![](images/2025-02-18-diffusion-model-mnist-part3.png)

## Introduction

Welcome back to the final part of our hands-on journey into diffusion models for MNIST digit generation! In [Part 1](https://hassaanbinaslam.github.io/myblog/posts/2025-02-10-diffusion-model-mnist-part1.html), we laid the groundwork by building a basic Convolutional UNet and training it to directly predict clean MNIST digits from noisy inputs. We then enhanced our UNet architecture in [Part 2](https://hassaanbinaslam.github.io/myblog/posts/2025-02-15-diffusion-model-mnist-part2.html), leveraging the power of the diffusers library and its UNet2DModel to achieve improved denoising performance.

While our direct image prediction approach showed promising results, we hinted that it was a simplification of true diffusion models. We observed that even with our enhanced UNet and iterative refinement, the generated digits still lacked the crispness and fidelity we might expect from "diffusion model magic."

Now, in this final installment, we're ready to take the leap into the heart of diffusion models.
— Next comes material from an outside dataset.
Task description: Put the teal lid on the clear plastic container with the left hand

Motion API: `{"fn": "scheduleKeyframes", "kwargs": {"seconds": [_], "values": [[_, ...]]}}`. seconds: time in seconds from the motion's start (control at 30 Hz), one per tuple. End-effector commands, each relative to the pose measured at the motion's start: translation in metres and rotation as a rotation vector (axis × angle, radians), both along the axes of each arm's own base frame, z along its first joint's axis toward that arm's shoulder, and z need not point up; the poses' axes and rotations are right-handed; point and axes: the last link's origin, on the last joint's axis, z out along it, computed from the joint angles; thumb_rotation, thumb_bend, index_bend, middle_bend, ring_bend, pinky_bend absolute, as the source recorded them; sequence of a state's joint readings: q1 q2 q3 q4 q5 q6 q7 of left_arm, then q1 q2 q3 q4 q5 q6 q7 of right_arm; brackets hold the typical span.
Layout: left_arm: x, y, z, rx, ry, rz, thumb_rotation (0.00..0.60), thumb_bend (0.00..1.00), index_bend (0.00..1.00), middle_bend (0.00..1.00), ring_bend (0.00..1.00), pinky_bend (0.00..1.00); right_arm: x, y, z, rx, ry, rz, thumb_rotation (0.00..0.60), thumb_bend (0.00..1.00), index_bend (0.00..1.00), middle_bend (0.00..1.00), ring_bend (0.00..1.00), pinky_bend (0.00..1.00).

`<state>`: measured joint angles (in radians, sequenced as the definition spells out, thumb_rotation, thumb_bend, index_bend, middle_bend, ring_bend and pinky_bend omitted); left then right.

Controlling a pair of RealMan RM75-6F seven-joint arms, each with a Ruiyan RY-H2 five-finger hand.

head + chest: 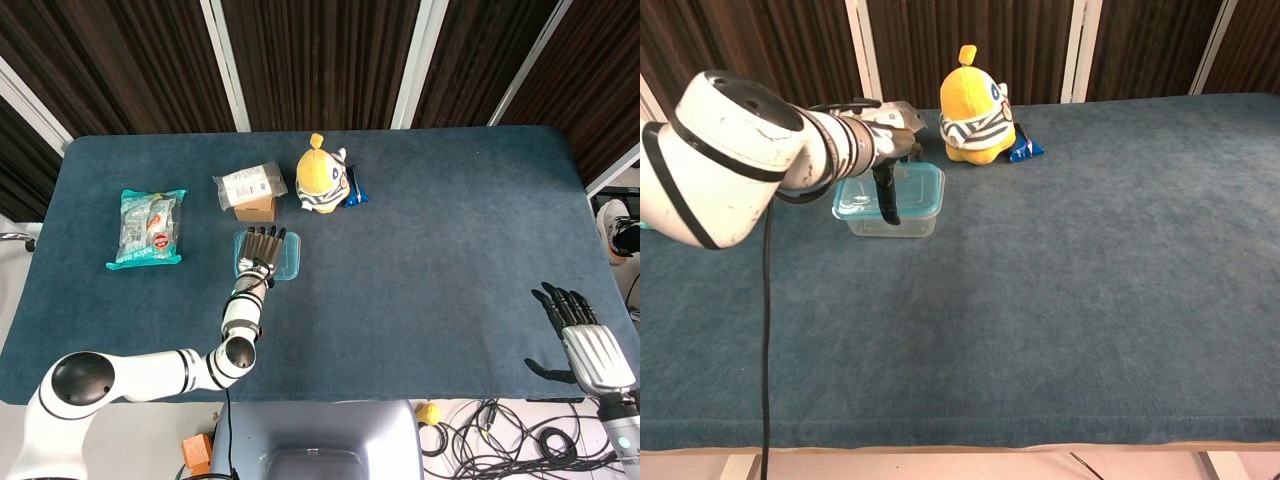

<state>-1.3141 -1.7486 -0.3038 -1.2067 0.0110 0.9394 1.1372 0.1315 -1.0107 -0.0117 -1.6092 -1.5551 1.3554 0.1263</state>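
Note:
The teal lid (289,262) (926,184) lies on top of the clear plastic container (908,222), left of the table's middle. My left hand (260,247) (886,148) lies flat over the lid with its fingers stretched out across it. In the chest view one dark finger (885,200) hangs down in front of the container's near wall. My right hand (586,342) hovers open off the table's near right corner, holding nothing; only the head view shows it.
A yellow plush toy (322,178) (975,112) stands just behind the container, with a blue packet (356,190) (1026,148) beside it. A small brown box under a plastic bag (251,189) and a teal snack bag (148,228) lie to the left.

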Motion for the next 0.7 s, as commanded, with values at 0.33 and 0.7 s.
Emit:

We'll move beyond directly predicting clean images and embrace the core principles that make diffusion models so powerful: **noise prediction** and **scheduled denoising**. Get ready to unlock the true potential of diffusion and witness a significant step-up in image generation quality!

### Credits

This post is inspired by the [Hugging Face Diffusion Course](https://huggingface.co/learn/diffusion-course/en/unit1/3)

### Environment Details

You can access and run this Jupyter Notebook from the GitHub repository on this link [2025-02-18-diffusion-model-mnist-part3.ipynb](https://github.com/hassaanbinaslam/myblog/blob/main/posts/2025-02-18-diffusion-model-mnist-part3.ipynb)

Run the following cell to install the required packages.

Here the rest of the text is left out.